Eighty-six COVID-19–positive stroke cases were identified (mean age, 67.4 years; 44.2% women). Ischemic stroke (83.7%) and nonfocal neurological presentations (67.4%) predominated, commonly involving multivascular distributions (45.8%) with associated hemorrhage (20.8%). Compared with controls (n=499), COVID-19 was associated with in-hospital stroke onset (47.7% versus 5.0%; P<0.001), mortality (29.1% versus 9.0%; P<0.001), and Black/multiracial race (58.1% versus 36.9%; P=0.001). COVID-19 was the strongest independent risk factor for in-hospital stroke (odds ratio, 20.9 [95% CI, 10.4–42.2]; P<0.001), whereas COVID-19, older age, and intracranial hemorrhage independently predicted mortality.


COVID-19 is an independent risk factor for stroke in hospitalized patients and mortality, and stroke presentations are frequently atypical.

In December 2019, coronavirus disease 2019 (COVID-19)—the disease caused by severe acute respiratory syndrome coronavirus 2 (SARS-CoV-2)—first appeared as a respiratory illness in Wuhan, China.1 Since then, it has become a global pandemic, infecting at least 15.8 million people worldwide, including >4.1 million people in the United States.2 SARS-CoV-2 infection has protean presentations and clinical courses, ranging from asymptomatic carriers3 to critical illness with acute respiratory distress syndrome and multiorgan failure secondary to an accentuated immune response.4–6 Hypercoagulability may also develop, resulting in venous and arterial thromboembolic disease, including stroke.7–12

To date, only 13 stroke patients from China,9 7 patients from the United Kingdom,10 and 37 patients from the United States11,12 have been described in the literature. We present the largest series to date of COVID-19 patients who either presented with stroke or had cerebrovascular complications while hospitalized for COVID-19.

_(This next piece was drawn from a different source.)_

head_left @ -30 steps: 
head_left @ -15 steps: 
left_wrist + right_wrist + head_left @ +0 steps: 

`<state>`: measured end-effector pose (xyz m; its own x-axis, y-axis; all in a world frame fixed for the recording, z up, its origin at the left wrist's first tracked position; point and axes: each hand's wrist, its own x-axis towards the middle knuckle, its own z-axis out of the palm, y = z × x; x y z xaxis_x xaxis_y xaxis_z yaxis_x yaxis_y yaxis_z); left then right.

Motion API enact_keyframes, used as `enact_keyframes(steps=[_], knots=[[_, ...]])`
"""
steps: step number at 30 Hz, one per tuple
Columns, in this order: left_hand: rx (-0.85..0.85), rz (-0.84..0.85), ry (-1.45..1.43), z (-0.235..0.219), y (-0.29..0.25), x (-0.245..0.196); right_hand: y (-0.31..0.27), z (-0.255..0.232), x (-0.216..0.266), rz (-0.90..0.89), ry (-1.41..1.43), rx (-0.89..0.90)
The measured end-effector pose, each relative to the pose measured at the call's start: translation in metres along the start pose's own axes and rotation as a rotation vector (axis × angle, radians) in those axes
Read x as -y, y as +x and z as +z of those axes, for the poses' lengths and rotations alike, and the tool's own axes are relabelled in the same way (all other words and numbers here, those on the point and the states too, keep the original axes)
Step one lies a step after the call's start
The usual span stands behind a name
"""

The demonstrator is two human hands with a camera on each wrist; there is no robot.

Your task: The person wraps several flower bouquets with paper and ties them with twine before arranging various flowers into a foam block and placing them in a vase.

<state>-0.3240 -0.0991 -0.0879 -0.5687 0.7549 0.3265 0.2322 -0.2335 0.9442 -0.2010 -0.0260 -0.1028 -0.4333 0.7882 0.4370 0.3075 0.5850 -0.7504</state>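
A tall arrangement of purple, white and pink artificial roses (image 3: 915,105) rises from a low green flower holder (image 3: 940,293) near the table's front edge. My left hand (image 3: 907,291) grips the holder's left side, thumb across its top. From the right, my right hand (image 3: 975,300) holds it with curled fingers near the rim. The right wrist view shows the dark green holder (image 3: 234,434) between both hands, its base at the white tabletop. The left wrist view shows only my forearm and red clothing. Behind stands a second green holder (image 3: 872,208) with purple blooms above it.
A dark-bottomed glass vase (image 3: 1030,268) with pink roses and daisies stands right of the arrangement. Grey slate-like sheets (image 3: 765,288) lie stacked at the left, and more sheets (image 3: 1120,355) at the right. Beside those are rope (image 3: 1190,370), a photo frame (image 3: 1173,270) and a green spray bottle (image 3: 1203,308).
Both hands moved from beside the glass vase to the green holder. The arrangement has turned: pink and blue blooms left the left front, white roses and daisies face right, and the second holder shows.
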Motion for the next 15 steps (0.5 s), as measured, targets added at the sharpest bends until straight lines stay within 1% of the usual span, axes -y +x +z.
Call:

This is a retrospective case series of COVID-19 patients concurrently diagnosed with stroke, admitted to 11 Northwell Health hospitals in New York City and Long Island between March 14 and April 26, 2020. Our institutional review board approved this study as minimal risk, waiving informed consent. The data supporting the findings of this study are available from the corresponding author upon reasonable request.

Inclusion required (1) confirmed SARS-CoV-2 infection by polymerase chain reaction testing of nasopharyngeal swab samples and (2) concurrent stroke diagnosis, defined as stroke symptom onset during COVID-19 illness or onset of COVID-19 symptoms or SARS-CoV-2 polymerase chain reaction positivity within 14 days of stroke symptom onset. Only imaging-confirmed cases were included. Historical controls without COVID-19 were comprised of all stroke patients admitted 1 year earlier, between the same dates, to the same hospitals.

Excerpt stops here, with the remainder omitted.